> [EXERCISE]:
Pictures excluded, copy all of the data below exactly.

> [RECORDED INFORMATION]:
▬▬▬
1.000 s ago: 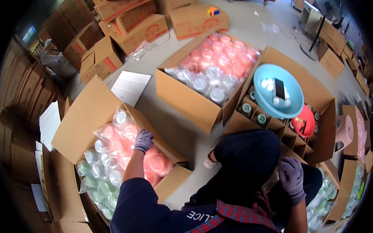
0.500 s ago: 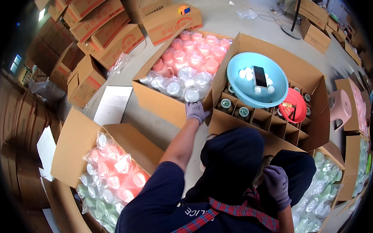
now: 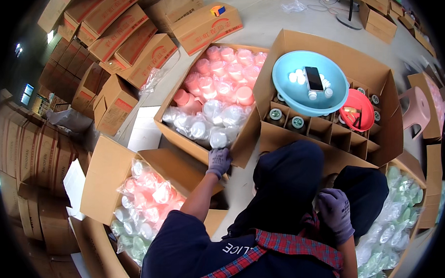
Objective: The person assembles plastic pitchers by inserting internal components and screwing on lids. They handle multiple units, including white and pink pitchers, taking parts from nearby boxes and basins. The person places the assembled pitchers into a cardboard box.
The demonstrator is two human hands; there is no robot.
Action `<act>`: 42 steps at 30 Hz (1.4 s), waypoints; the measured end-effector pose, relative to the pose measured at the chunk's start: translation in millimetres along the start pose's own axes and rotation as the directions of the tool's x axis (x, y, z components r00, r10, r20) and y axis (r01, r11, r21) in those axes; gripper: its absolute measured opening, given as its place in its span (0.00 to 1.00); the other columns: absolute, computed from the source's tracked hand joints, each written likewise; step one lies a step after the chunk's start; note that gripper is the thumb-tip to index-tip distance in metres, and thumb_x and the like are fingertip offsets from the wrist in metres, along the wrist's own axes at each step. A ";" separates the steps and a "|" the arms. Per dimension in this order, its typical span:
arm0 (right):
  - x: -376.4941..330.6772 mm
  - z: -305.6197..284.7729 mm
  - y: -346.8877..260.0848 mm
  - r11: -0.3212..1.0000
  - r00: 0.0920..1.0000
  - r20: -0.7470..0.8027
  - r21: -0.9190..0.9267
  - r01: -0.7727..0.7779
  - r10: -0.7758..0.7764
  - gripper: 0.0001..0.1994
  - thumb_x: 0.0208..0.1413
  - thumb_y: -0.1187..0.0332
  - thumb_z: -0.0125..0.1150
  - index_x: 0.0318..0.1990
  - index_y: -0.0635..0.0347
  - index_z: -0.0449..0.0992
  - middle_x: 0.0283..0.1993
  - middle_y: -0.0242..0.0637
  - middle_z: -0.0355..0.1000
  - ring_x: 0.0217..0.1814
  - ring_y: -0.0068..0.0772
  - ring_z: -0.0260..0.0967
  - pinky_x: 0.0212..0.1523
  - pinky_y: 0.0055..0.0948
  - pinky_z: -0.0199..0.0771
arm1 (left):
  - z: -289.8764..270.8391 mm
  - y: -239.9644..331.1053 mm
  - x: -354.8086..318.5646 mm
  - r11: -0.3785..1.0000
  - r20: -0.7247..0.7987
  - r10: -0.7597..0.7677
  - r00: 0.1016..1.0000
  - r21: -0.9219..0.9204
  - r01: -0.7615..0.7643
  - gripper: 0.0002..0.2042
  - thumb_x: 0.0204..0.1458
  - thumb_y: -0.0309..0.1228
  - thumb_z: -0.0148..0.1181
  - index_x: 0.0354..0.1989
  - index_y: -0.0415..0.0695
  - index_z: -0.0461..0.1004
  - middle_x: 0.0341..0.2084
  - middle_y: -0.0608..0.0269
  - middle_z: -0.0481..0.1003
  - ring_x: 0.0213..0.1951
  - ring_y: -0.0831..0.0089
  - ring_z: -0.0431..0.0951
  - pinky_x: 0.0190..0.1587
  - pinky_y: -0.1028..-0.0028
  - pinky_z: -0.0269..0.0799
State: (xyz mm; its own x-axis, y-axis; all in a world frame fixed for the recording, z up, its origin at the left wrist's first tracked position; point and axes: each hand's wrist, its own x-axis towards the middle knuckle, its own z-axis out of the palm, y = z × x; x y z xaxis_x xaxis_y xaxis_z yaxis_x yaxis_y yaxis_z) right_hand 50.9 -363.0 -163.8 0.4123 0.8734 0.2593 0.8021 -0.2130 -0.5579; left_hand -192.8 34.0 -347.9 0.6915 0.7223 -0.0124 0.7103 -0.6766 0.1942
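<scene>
My left hand [image 3: 218,162], in a grey-purple glove, grips the near rim of an open cardboard box [image 3: 183,141]. Pink bottles [image 3: 212,84] fill the far part of this box, wrapped in clear plastic. Along its near side lie pale bottles [image 3: 198,128], also in clear bags, one just beyond my fingertips. My right hand [image 3: 336,215], gloved alike, rests by my right knee with its fingers curled in. Whatever it may hold is hidden.
A divided carton [image 3: 329,162] of bottles bears a blue basin [image 3: 287,102] with a phone and white caps, plus a red bowl [image 3: 362,125]. Another open box [image 3: 108,174] of wrapped bottles stands at left, green bottles [image 3: 391,218] at right. Stacked cartons [image 3: 116,30] rise behind.
The box of pink bottles has come nearer to me, with my left hand still on its rim. My right hand stays curled by the knee. The whole view has shifted a little.
</scene>
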 end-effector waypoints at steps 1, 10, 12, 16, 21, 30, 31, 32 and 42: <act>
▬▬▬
> [SOLUTION FOR THIS EXERCISE]:
1.000 s ago: 
0.500 s ago: 
now: 
Objective: The person assembles plastic pitchers by inserting internal components and screwing on lids. They handle multiple units, including white and pink pitchers, taking parts from nearby boxes and basins. The person places the assembled pitchers into a cardboard box.
The demonstrator is two human hands; there is no robot.
Action `<act>`: 42 steps at 30 Hz (1.4 s), waypoints; the measured end-effector pose, relative to the pose measured at the chunk's start: translation in millimetres along the start pose's own axes and rotation as the directions of the tool's x axis (x, y, z components r00, r10, r20) and y axis (r01, r11, r21) in those axes; gripper: its absolute measured opening, given as its place in its span (0.00 to 1.00); the other columns: absolute, computed from the source's tracked hand joints, each written likewise; step one lies a step after the chunk's start; note that gripper is the thumb-tip to index-tip distance in metres, and thumb_x and the like are fingertip offsets from the wrist in metres, along the wrist's own axes at each step. A ";" separates the steps and a "|" the arms. Per dimension in this order, its typical span:
arm0 (right):
  - x: -376.4941..330.6772 mm
  - z: -305.6197..284.7729 mm
  - y: -346.8877..260.0848 mm
  - r11: -0.3212..1.0000
  - r00: 0.0920..1.0000
  - r20: -0.7470..0.8027
  - r21: -0.9190..0.9267
  - r01: -0.7727..0.7779
  - r10: -0.7758..0.7764
  - gripper: 0.0001..0.1994
  - thumb_x: 0.0208..0.1413
  - thumb_y: -0.1187..0.0332
  - thumb_z: -0.0125..0.1150
  - index_x: 0.0318..0.1990
  - index_y: -0.0635..0.0347
  - index_z: -0.0449..0.0992
  - middle_x: 0.0283..0.1993
  - middle_y: -0.0242..0.0637
  - middle_z: -0.0355..0.1000
  - ring_x: 0.0217..0.1814
  - ring_y: -0.0068..0.0772
  - ring_z: -0.0260..0.0967
  - pinky_x: 0.0212..0.1523
  - pinky_y: 0.0055..0.0948
  - pinky_z: -0.0199..0.0771
arm1 (left):
  - z: -289.8764..270.8391 mm
  - y: -239.9644..331.1053 mm
  - x: -354.8086..318.5646 mm
  - r11: -0.3785..1.0000
  - r20: -0.7247..0.7987
  - r10: -0.7597..0.7677
  - r00: 0.1016..1.0000
  - r21: -0.9219..0.9204
  - r01: -0.7615..0.7643
  - gripper: 0.0002..0.2042
  - thumb_x: 0.0204..0.1458
  - thumb_y: -0.0309..0.1228
  - thumb_z: -0.0148..0.1181
  - index_x: 0.0354..0.1989
  - index_y: -0.0415..0.0695
  - index_z: -0.0461..0.1004
  - middle_x: 0.0341..0.2084
  - middle_y: -0.0608..0.0269
  - middle_z: -0.0481..0.1003
  - ring_x: 0.0213..0.1951
  - ring_y: -0.0831..0.0089
  - ring_z: -0.0431..0.0951
  - pinky_x: 0.0190..0.1587
  - pinky_y: -0.1028..-0.0028
  - pinky_z: -0.0269..0.0799
State: (xyz mm; its own x-axis, y-axis; all in a world frame fixed for the recording, z up, its origin at the left wrist's first tracked position; point and axes: each hand's wrist, its own x-axis towards the middle knuckle, its own z-axis out of the palm, y = z × x; x y z xaxis_x xaxis_y xaxis_z yaxis_x yaxis_y yaxis_z) right_hand 50.9 -363.0 -163.8 0.4123 0.8734 0.2593 0.8021 -0.2130 -0.5579; left_hand -192.8 34.0 -347.9 0.6915 0.7223 -0.0124 0.7103 -0.6766 0.1942
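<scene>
My left hand [image 3: 218,162], in a grey-purple glove, grips the near rim of an open cardboard box [image 3: 183,141]. Pink bottles [image 3: 212,84] fill the far part of this box, wrapped in clear plastic. Along its near side lie pale bottles [image 3: 198,128], also in clear bags, one just beyond my fingertips. My right hand [image 3: 336,215], gloved alike, rests by my right knee with its fingers curled in. Whatever it may hold is hidden.
A divided carton [image 3: 329,162] of bottles bears a blue basin [image 3: 287,102] with a phone and white caps, plus a red bowl [image 3: 362,125]. Another open box [image 3: 108,174] of wrapped bottles stands at left, green bottles [image 3: 391,218] at right. Stacked cartons [image 3: 116,30] rise behind.
The box of pink bottles has come nearer to me, with my left hand still on its rim. My right hand stays curled by the knee. The whole view has shifted a little.
</scene>
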 end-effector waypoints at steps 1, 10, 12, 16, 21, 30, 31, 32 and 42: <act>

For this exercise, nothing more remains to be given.